DATASET CONTENT:
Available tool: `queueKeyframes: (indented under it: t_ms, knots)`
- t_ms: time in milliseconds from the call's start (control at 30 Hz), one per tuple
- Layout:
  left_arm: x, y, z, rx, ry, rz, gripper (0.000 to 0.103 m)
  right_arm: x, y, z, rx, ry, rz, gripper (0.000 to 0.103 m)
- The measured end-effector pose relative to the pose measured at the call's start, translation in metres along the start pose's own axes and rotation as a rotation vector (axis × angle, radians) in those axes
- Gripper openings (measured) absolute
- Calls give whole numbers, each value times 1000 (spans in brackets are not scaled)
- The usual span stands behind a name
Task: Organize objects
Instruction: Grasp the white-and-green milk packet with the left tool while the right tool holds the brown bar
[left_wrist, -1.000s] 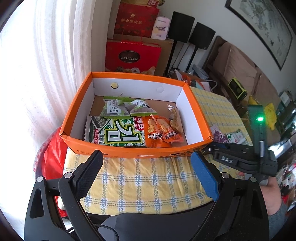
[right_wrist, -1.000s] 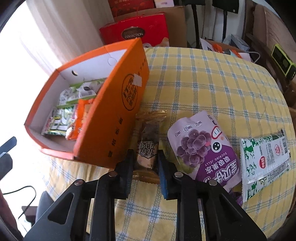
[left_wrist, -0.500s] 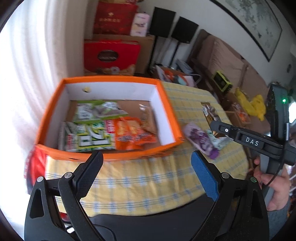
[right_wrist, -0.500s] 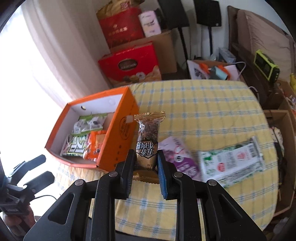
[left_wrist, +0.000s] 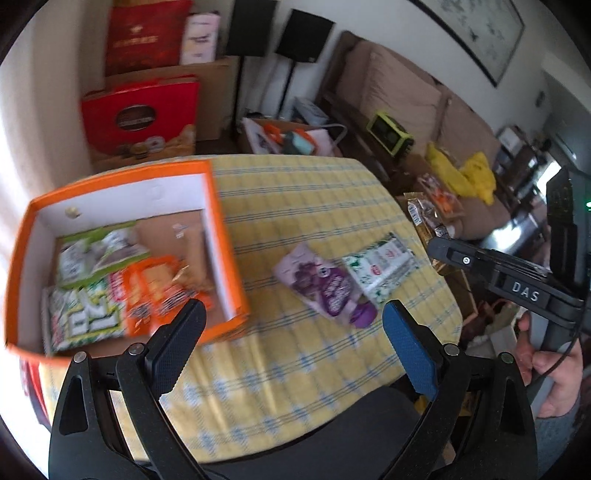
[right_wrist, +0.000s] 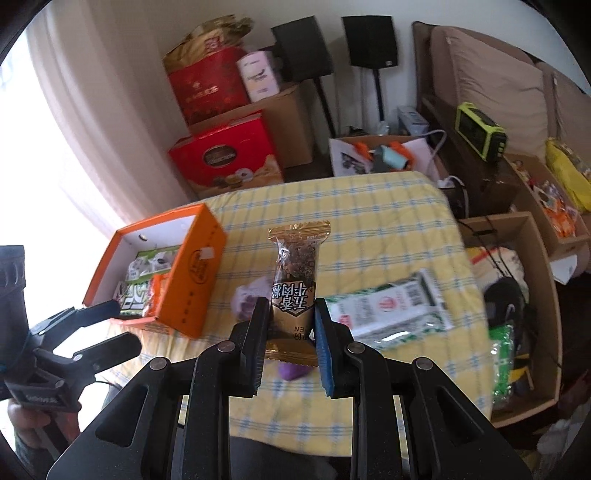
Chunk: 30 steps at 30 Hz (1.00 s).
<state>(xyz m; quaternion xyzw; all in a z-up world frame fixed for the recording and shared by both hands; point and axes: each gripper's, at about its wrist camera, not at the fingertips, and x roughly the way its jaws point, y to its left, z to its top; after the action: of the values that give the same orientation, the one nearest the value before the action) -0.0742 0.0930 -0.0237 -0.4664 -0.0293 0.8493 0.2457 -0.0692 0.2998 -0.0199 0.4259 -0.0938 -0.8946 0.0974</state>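
My right gripper is shut on a gold-and-brown snack packet and holds it upright, high above the yellow checked table. The packet also shows in the left wrist view, with the right gripper beside it. My left gripper is open and empty, above the table's near edge. An orange box with several snack packets inside sits at the left. A purple grape jelly pouch and a green-and-white packet lie on the cloth.
Red gift boxes and cardboard cartons stand behind the table. Two black speakers stand by the wall. A sofa and open cardboard boxes of goods are to the right of the table.
My right gripper has lifted the gold packet off the table and risen well above it. My left gripper has swung right, away from the orange box, still open.
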Motion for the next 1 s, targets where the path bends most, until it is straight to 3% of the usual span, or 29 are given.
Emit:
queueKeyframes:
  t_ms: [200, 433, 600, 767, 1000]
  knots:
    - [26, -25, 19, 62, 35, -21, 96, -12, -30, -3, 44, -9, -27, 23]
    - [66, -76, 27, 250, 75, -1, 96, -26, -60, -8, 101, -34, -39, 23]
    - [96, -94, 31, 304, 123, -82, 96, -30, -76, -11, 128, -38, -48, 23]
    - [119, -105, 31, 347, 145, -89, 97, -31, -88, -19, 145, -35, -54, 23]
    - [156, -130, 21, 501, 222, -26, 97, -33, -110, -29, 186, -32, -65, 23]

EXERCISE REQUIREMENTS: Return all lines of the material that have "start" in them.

YOUR RESPONSE:
- t_ms: time in milliseconds from the call's start (control at 30 Hz), one per tuple
- The measured end-effector pose relative to the pose measured at the call's start, translation in metres along the start pose's own axes and rotation as a rotation vector (axis × angle, radians) in those axes

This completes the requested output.